A common dispute in a divorce is the appropriateness of gifts a spouse has made to third parties during the marriage. This ranges from gifts to children, parents, and paramours. Gifts fall under constructive fraud which is discussed in the prior post, but there are some additional factors.
The courts have stated that as it pertains to gifts the factors that the court can consider in determining whether or not a spouse’s actions constitute constructive fraud are:
1. the relationship between the spouse and the recipient;
2. the size of the gift or transfer in relation to the total size of the community estate;
3. the adequacy of the estate remaining to support the other spouse in spite of the gift or the transfer; and
4. any special justifying factors for the gift or transfer.
Massey v. Massey, 807 S.W.2d 391, 402 (Tex. App. – Houston [1st Dist.] 1991), writ denied, 867 S.W.2d 766 (Tex. 1993) (per curiam).
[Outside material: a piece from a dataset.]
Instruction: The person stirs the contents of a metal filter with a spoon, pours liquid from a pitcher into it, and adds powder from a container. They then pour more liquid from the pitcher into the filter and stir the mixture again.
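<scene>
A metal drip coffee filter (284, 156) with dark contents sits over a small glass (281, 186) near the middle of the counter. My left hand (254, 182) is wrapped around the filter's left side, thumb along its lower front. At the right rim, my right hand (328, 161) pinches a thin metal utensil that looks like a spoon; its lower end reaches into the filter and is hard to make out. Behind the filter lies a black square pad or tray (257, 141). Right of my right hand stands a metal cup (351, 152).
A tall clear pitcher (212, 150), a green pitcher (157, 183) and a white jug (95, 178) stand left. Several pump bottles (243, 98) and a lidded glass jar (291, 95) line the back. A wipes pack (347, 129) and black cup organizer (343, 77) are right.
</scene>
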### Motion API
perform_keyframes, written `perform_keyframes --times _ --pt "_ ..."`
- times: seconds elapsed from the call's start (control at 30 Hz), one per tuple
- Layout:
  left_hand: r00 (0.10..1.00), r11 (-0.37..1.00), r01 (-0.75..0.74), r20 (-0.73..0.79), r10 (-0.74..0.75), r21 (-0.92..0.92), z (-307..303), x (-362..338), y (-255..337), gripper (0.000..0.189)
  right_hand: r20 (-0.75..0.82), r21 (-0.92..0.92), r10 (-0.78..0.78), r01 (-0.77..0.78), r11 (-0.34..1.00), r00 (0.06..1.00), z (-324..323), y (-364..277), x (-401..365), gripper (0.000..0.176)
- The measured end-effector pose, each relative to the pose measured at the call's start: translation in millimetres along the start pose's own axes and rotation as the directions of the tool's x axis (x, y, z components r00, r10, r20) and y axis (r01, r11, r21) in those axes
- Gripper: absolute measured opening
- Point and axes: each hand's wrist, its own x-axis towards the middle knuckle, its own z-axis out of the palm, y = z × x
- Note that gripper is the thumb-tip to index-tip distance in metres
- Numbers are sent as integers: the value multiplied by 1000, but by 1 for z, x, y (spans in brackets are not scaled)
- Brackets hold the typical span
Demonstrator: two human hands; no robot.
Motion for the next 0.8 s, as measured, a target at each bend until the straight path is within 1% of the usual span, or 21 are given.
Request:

When looking at gifts specifically focused on educational funds, the courts have stated that was constructive fraud, but only when the complaining spouse was not fully informed of the gifts or disposition was unfair to the spouse. In re McCurdy’s Marriage, 489 S.W.2d 712 (Tex. Civ. App. ¬—Amarillo 1973, no writ) & Grant v. Grant, No. 01-98-00352-CV, (Tex. App. —Houston [1st Dist], Nov. 24, 1999, no writ) (memo. op.). When looking at fairness to the complaining spouse, prior court’s have found that 13% gift to community estate ratio to be appropriate. Horlock v. Horlock 533 S.W.2d 52 ([14Dist.] 1975).
In short contesting gifts made during a marriage is a fact intensive argument, but one a trial court may definitely consider.